Please repeat each line of the data exactly, with nothing left out.

= Beginning of Section =

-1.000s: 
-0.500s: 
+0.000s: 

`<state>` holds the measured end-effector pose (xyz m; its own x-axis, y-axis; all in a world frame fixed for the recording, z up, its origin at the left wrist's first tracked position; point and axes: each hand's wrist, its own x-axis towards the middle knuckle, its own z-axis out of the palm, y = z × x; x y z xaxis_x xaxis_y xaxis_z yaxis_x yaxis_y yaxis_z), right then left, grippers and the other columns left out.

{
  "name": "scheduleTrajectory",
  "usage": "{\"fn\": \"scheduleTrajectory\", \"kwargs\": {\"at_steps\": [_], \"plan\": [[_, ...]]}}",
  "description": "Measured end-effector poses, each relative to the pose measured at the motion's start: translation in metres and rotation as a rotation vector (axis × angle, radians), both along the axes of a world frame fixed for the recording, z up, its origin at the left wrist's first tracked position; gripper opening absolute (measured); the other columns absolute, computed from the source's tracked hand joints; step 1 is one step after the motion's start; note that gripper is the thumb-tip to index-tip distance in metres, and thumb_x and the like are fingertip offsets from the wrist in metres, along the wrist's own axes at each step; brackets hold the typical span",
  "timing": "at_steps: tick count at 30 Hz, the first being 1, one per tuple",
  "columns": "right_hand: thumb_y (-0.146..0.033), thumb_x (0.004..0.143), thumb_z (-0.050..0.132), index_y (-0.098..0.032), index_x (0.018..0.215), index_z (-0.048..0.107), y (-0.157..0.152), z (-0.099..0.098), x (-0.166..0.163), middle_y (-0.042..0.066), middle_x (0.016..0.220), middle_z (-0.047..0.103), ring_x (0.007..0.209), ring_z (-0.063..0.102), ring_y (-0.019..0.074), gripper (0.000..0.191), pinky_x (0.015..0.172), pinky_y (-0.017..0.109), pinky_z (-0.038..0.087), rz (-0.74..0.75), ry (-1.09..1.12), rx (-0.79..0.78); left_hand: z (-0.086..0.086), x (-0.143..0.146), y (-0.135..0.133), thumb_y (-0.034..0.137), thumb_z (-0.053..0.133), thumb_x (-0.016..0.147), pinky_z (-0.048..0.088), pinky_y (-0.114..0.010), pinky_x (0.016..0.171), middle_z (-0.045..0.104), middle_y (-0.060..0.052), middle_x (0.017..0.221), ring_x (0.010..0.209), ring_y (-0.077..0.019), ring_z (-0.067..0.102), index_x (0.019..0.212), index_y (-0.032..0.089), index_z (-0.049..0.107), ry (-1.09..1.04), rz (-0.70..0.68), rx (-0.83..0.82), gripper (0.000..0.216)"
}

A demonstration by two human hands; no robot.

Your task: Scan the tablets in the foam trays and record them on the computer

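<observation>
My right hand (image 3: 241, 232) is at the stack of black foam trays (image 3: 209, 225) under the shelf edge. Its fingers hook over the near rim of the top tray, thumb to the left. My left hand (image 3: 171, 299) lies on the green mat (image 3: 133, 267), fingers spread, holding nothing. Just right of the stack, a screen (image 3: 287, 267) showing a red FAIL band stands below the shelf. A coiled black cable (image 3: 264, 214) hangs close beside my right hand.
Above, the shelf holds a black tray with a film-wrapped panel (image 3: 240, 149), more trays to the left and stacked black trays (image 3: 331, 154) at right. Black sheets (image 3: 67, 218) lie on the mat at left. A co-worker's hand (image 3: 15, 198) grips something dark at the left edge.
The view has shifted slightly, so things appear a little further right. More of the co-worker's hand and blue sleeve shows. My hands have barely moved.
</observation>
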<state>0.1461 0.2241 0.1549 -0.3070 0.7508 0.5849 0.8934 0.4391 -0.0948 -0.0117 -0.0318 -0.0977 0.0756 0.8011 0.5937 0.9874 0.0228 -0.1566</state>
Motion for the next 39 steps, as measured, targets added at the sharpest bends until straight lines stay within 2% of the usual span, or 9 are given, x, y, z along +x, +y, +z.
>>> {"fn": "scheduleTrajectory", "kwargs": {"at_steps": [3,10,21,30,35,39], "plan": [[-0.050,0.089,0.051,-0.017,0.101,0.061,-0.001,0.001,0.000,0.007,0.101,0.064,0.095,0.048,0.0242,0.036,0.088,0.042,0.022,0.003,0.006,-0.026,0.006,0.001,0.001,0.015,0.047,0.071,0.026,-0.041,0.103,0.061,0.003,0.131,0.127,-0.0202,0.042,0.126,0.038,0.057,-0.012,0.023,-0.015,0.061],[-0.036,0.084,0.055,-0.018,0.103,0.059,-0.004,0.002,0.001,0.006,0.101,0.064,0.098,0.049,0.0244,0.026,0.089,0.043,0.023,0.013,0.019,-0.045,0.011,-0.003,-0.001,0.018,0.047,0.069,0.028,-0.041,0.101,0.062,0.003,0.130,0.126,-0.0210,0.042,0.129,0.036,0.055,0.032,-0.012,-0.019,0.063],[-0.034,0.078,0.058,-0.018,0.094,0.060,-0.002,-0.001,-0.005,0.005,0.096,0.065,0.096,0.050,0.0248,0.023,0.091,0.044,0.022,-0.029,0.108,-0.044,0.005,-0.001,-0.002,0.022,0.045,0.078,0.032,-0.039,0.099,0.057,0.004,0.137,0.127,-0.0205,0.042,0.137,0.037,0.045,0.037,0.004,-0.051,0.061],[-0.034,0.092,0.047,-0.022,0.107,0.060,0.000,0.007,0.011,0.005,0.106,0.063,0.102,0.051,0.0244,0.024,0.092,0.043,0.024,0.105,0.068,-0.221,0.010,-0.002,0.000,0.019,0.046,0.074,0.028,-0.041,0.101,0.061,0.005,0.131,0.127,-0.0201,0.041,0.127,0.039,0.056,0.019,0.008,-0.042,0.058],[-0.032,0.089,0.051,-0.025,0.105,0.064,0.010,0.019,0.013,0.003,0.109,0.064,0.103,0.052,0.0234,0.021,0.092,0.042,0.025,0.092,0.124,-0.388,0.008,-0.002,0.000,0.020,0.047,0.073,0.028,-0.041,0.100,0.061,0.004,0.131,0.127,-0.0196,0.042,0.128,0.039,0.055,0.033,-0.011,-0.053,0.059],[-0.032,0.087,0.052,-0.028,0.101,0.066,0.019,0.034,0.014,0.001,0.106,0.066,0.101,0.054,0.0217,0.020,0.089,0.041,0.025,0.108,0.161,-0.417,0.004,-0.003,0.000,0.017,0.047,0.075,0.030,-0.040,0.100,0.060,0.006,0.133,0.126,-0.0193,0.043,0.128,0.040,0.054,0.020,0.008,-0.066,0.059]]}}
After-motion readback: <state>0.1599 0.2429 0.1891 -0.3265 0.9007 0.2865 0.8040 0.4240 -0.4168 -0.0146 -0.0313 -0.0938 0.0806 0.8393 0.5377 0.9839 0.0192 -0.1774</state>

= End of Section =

▸ Output below
-1.000s: 
-0.500s: 
+0.000s: 

`<state>` holds the measured end-effector pose (xyz m; its own x-axis, y-axis; all in a world frame fixed for the recording, z up, its origin at the left wrist's first tracked position; point and axes: each hand's wrist, its own x-axis towards the middle knuckle, its own z-axis out of the palm, y = z × x; x y z xaxis_x xaxis_y xaxis_z yaxis_x yaxis_y yaxis_z), right then left, grippers and the other columns left out.

{
  "name": "scheduleTrajectory",
  "usage": "{\"fn\": \"scheduleTrajectory\", \"kwargs\": {\"at_steps\": [_], \"plan\": [[_, ...]]}}",
  "description": "Measured end-effector poses, each relative to the pose measured at the motion's start: translation in metres and rotation as a rotation vector (axis × angle, radians), both along the axes of a world frame fixed for the recording, z up, its origin at the left wrist's first tracked position; gripper opening absolute (measured); the other columns absolute, computed from the source's tracked hand joints; step 1 is one step after the motion's start; note that gripper is the thumb-tip to index-tip distance in metres, and thumb_x and the like are fingertip offsets from the wrist in metres, along the wrist's own axes at each step; brackets hold the typical span",
  "timing": "at_steps: tick count at 30 Hz, the first being 1, one per tuple",
  "columns": "right_hand: thumb_y (-0.146..0.033), thumb_x (0.004..0.143), thumb_z (-0.050..0.132), index_y (-0.098..0.032), index_x (0.018..0.215), index_z (-0.048..0.107), y (-0.157..0.152), z (-0.099..0.098), x (-0.166..0.163), middle_y (-0.042..0.066), middle_x (0.016..0.220), middle_z (-0.047..0.103), ring_x (0.007..0.209), ring_z (-0.063..0.102), ring_y (-0.019..0.074), gripper (0.000..0.191), pinky_x (0.015..0.172), pinky_y (-0.017..0.109), pinky_z (-0.038..0.087), rz (-0.74..0.75), ry (-1.09..1.12), rx (-0.79..0.78); left_hand: z (-0.086..0.086), x (-0.143..0.146), y (-0.135..0.133), thumb_y (-0.034..0.137), thumb_z (-0.053..0.133), thumb_x (-0.016..0.147), pinky_z (-0.048..0.088), pinky_y (-0.114..0.010), pinky_x (0.016..0.171), middle_z (-0.045..0.104), middle_y (-0.060..0.052), middle_x (0.017..0.221), ring_x (0.010..0.209), ring_y (-0.077..0.019), ring_z (-0.067..0.102), index_x (0.019..0.212), index_y (-0.032..0.089), index_z (-0.049..0.107), ry (-1.09..1.04), rz (-0.70..0.68), rx (-0.83..0.82), gripper (0.000..0.216)"
}

A demonstration by two human hands; no robot.

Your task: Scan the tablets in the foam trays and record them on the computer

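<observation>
My right hand (image 3: 241, 232) is at the stack of black foam trays (image 3: 209, 225) under the shelf edge. Its fingers hook over the near rim of the top tray, thumb to the left. My left hand (image 3: 171, 299) lies on the green mat (image 3: 133, 267), fingers spread, holding nothing. Just right of the stack, a screen (image 3: 287, 267) showing a red FAIL band stands below the shelf. A coiled black cable (image 3: 264, 214) hangs close beside my right hand.
Above, the shelf holds a black tray with a film-wrapped panel (image 3: 240, 149), more trays to the left and stacked black trays (image 3: 331, 154) at right. Black sheets (image 3: 67, 218) lie on the mat at left. A co-worker's hand (image 3: 15, 198) grips something dark at the left edge.
The view has shifted slightly, so things appear a little further right. More of the co-worker's hand and blue sleeve shows. My hands have barely moved.
</observation>
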<state>0.1461 0.2241 0.1549 -0.3070 0.7508 0.5849 0.8934 0.4391 -0.0948 -0.0117 -0.0318 -0.0977 0.0756 0.8011 0.5937 0.9874 0.0228 -0.1566</state>
Motion for the next 39 steps, as measured, targets added at the sharpest bends until straight lines stay within 2% of the usual span, or 9 are given, x, y, z along +x, +y, +z.
>>> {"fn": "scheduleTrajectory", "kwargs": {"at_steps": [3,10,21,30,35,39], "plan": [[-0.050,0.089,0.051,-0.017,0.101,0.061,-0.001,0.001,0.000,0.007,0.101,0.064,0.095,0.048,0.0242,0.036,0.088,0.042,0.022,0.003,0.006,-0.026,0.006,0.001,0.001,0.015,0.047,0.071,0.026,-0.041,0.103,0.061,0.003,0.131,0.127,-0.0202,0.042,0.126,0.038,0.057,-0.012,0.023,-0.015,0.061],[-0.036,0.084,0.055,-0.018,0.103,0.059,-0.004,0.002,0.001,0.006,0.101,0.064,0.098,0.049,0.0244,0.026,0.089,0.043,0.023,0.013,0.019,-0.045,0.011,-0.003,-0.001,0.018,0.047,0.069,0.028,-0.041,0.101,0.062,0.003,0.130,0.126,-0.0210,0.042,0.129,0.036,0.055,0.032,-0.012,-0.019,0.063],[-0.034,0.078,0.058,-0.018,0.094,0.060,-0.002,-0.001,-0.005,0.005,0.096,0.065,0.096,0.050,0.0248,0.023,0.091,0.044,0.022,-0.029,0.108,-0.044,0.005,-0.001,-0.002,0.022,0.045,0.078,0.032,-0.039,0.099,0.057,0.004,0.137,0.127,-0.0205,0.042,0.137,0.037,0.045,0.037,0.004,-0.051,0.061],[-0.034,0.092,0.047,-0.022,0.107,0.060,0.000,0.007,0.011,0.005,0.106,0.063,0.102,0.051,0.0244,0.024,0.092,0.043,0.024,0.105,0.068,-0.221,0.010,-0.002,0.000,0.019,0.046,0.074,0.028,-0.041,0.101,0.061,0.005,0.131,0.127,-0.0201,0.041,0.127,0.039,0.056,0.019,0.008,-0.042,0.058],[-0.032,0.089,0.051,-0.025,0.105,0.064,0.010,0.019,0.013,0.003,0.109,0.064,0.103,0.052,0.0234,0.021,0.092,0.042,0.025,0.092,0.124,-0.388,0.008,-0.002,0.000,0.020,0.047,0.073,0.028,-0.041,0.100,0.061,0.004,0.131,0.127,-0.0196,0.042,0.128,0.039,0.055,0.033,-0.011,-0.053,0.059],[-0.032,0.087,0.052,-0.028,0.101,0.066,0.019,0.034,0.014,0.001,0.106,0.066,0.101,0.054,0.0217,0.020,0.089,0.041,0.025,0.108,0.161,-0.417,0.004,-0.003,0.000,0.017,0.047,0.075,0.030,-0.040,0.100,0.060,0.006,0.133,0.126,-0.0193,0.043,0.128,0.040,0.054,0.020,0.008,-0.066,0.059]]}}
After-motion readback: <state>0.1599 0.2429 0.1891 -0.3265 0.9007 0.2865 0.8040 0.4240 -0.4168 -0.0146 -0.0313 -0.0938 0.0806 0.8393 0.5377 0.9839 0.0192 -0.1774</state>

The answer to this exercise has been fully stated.